Ketidakadaan sistem keamanan nasional membuat Polri tampil terlalu dominan.
Dominasi ini memunculkan teriakan keras dari masyarakat: reformasi Polri harus segera dilakukan.
Presiden Prabowo merespons dengan Keppres 122/2025, membentuk Komisi Percepatan Reformasi Polri (KPRP) yang diketuai Prof. Jimly Asshiddiqie.
Tugasnya jelas mengkaji dan merekomendasikan perbaikan fundamental, termasuk revisi UU Polri. Namun, kepekaan Polri membaca situasi publik dinilai tumpul.
Sementara itu, perubahan atas UU Kejaksaan memperkuat kewenangan jaksa dalam penyidikan tipikor, aset tanah, tambang, hingga BBM bersubsidi. Masyarakat kini bisa melaporkan mafia tanah ke Satgas Kejaksaan.
Bukankah ini tanda awal pemasungan kewenangan penyidik Polri, yang dianggap arogan dan tidak adil?
Dr. Michael Barama, dosen senior Fakultas Hukum Unsrat, menyindir proses penyidikan Polri ibarat pintu air, buka tutup, tutup buka.
Ia lelah mengajarkan integritas selama tiga dekade sayangnya, begitu mantan mahasiswanya menjadi penegak hukum, mereka bertanya bukan soal materi perkara, melainkan nominal dari laporan. Fenomena ini menjadi nestapa bagi rakyat kecil.

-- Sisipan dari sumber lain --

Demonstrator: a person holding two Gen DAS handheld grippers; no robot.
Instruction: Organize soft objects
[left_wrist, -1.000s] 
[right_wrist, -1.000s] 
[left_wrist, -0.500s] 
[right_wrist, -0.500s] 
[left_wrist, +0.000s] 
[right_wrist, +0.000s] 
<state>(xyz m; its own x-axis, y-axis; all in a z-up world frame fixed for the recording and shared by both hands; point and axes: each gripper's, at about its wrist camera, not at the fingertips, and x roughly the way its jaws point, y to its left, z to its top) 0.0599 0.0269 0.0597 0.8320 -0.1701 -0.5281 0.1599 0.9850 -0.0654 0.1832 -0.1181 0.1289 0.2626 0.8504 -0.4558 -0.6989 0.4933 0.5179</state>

Syair Grup Band Sukatani menggema “Bayar-bayar-bayar… Mau korupsi, bayar polisi. Mau gusur rumah, bayar polisi. Mau jadi polisi, bayar polisi…”
Komjen Dedi Prasetyo bahkan mengakui masyarakat lebih memilih menghubungi pemadam kebakaran ketimbang polisi, karena respon cepat Polri begitu lamban. Pernyataan Komjen Pol (Purn) Dharma Pongrekun menambah ironi “Dharma itu mengabdi kepada Tuhan, bukan kepada atasan.”
Tafsirnya jelas, integritas sering dikalahkan oleh like and dislike pimpinan.
Dalam wawancara eksklusif Tribun Network, Yusril Ihza Mahendra menyoroti integritas sebagai masalah utama.
“Orang minta dilindungi, minta diayomi, tapi pengayomannya tidak cukup. Bahkan lebih ekstrem, hilang kambing, laporan polisi malah jadi hilang sapi,” ungkapnya.
Kritik publik semakin tajam penegakan hukum dirasakan tidak adil, seolah mencari-cari kesalahan.
Ironisnya, banyak polisi berintegritas justru kandas di posisi menengah.
Calon jenderal yang mumpuni terhenti di pangkat AKBP karena dianggap hanya mengabdi pada negara, bukan pada pimpinan. Sistem kepangkatan yang timpang ini memperlihatkan betapa integritas sering menjadi penghalang karier.
Bangsa ini tak boleh terus terjebak dalam nestapa ketidakadilan.
Reformasi Polri bukan sekadar slogan, melainkan mandat moral untuk membangun institusi yang profesional, transparan, dan akuntabel. Jika tidak, kewenangan penyidik bisa saja dialihkan ke institusi lain.
Saat ini, 19 Desember 2025 Komite Reformasi Polri mulai memasuki tahap pengambilan keputusan. Rakyat berharap agar pembenahan kelembagaan dan regulasi kepolisian dapat dilakukan secara komprehensif, selaras, dan berkelanjutan, menjadi hadiah terindah di Tahun Baru 2026.
Nukilan Ikonik Soekarno :
“Beri aku seribu orang tua, niscaya akan ku cabut Semeru dari akarnya. Beri aku sepuluh pemuda, niscaya akan kuguncangkan dunia.”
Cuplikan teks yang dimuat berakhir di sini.